Ailton Tipó Laurindo, há muito entendido como virtual candidato a prefeito pela oposição é uma incógnita. Nos bastidores diz-se que teria desistido de concorrer à Prefeitura, dando preferência à reeleição tida como certa para a Câmara. Mas também se especula que ele estaria construindo um acordo para unir as oposições onde tanto poderá partir para o sacrifício quanto permanecer onde está. Procurado ontem por nossa reportagem, o vereador não foi encontrado.
Articulação
Os bastidores dizem que já estariam em gestação pelo menos duas coligações oposicionistas para concorrerem em Lençóis Paulista às eleições de outubro. Uma delas englobaria Rede, PDT e PTB e a outra teria PMDB, DEM e PSC. Ambas estariam tentando fazer composição com Pita e até tentando demovê-lo da candidatura a prefeito.
Para Pita, no entanto, estaria difícil voltar atrás porque, por sua influência, a ex-vereadora Cleusa Spirandeli trocou o PTB pelo PRB e a troca teria sido com a condição de concorrer à vice.

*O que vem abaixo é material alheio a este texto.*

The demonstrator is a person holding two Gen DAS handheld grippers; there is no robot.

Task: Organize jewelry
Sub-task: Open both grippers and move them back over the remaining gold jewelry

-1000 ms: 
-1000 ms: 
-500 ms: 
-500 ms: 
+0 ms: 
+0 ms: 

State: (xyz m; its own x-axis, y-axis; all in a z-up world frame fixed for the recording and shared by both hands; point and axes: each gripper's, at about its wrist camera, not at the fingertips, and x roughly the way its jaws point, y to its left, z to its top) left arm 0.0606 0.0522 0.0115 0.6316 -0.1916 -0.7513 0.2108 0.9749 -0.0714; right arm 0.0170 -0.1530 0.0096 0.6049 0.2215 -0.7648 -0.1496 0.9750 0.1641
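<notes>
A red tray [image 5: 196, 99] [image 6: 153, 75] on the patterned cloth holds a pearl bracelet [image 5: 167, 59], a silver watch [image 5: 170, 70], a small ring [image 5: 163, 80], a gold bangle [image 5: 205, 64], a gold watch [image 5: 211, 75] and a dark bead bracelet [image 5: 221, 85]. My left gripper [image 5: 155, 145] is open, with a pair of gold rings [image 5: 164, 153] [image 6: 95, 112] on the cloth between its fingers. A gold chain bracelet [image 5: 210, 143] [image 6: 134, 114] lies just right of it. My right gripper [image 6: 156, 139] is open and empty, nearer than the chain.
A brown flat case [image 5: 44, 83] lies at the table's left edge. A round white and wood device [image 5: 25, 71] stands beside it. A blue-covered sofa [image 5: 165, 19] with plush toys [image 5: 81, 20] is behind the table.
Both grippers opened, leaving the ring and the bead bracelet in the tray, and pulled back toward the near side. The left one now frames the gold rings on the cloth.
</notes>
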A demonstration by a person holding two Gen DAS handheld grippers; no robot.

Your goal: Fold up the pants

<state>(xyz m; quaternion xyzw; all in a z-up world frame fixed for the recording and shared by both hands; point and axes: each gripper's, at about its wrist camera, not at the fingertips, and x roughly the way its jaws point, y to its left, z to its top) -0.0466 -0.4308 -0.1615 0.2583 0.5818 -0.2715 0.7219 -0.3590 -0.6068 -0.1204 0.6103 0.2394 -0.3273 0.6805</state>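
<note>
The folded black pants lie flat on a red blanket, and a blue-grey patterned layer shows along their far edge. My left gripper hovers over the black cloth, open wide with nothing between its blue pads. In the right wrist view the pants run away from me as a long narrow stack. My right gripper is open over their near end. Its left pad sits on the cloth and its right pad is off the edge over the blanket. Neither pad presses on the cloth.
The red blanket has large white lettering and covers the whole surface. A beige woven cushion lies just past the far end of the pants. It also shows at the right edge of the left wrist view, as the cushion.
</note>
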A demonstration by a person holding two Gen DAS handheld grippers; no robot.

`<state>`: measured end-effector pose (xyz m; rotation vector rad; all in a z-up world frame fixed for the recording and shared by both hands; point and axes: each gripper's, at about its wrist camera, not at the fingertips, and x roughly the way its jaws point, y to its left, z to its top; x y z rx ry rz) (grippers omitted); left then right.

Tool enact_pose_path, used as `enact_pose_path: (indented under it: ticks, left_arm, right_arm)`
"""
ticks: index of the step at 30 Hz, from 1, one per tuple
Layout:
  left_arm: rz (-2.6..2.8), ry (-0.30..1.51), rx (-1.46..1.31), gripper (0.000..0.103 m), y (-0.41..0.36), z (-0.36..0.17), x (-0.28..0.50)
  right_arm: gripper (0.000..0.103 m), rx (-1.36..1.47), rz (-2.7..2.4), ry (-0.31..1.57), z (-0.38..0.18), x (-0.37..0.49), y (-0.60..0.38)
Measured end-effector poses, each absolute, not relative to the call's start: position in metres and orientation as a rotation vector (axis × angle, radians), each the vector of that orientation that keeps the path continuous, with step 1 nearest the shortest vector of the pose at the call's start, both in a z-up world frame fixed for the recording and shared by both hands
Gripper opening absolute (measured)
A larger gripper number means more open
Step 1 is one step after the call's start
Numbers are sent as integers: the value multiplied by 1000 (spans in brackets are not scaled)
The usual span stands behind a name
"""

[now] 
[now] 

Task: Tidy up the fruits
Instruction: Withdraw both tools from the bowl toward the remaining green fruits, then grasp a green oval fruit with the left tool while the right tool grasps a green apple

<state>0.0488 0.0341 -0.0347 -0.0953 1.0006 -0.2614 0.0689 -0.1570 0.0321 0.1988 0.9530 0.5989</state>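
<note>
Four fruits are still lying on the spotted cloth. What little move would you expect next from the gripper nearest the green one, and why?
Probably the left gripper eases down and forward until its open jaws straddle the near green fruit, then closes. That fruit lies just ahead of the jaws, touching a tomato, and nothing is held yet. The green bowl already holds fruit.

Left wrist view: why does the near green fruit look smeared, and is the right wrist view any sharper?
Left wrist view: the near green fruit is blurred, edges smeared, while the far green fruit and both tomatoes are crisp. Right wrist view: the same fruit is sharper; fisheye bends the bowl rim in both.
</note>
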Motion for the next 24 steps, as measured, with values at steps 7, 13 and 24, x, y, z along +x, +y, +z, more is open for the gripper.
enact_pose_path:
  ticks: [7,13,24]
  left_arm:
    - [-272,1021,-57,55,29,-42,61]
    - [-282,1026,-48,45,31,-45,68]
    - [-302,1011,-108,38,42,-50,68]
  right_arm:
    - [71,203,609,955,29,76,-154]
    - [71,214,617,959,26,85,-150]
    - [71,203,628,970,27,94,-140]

Existem muitos “cenários” disponíveis na cabeça dos políticos da cidade e as circunstâncias é que dirão quais prevalecerão até a época das convenções e registro de candidaturas.
 
Em Borebi, Mané Frias pode não disputar reeleição
O prefeito Manoel Frias (PR), está no seu primeiro mandato e, do ponto de vista legal, pode concorrer à reeleição. Informações de bastidores apuradas por O ECO, no entanto, dão conta que Frias pode não ir para o pleito. Com essa possibilidade, o nome do vereador José Roberto da Silva, que é do mesmo partido do atual prefeito, aparece como um possível candidato da situação. A reportagem tentou contado no celular de Frias na tarde de ontem para checar seu posicionamento, mas ele não foi localizado.
Em Borebi, apenas o vereador Pedro Miguel de Araújo mudou do PV para o PMBD. Isso não altera em muito a composição de forças na Câmara, mas agita a sucessão municipal. Pedro deve ser candidato a vice-prefeito na chapa do ex-prefeito Antonio Carlos Vacca (PSDB), que concorrerá ao seu terceiro mandato de prefeito e quinto da família, pois sua também fez dois mandatos à frente da Prefeitura.
Também deverão concorrer à Prefeitura, o partor Adilson Vera (PRB) e José Luiz, do PT.
 
Vereadores em Macatuba deixam PT e vão para PR e PPS
Os dois vereadores eleitos pelo Partido dos Trabalhadores na Câmara de Macatuba, aproveitaram a janela para mudar. Sebastião Candido de Moraes foi para o PR e Norberto José Gabani para o PPS.
O presidente da Câmara, Marcos Rogério Soares Goes deixou o PP, mas ainda não anunciou seu destino, e ensaia a candidatura a prefeito. O quadro sucessório macatubense ainda é indefinido. O prefeito Tarcisio Abel (PP) ainda não disse se concorrerá à reeleição, mas é praticamente certa sua candidatura.
De outro lado, articula-se a coligação PSDB-PPS que lançaria o ex-prefeito Coolidge Hercos Júnior. Marcos Olivato, do PR, Ricardo Genovez e Ado Galli, ambos do PV, são citados como pretendentes à candidatura, o mesmo ocorrendo com Humberto Pavão, do PMDB. Tempos atrás também se discutiu a possibilidade de candidatura única resultante de um consenso.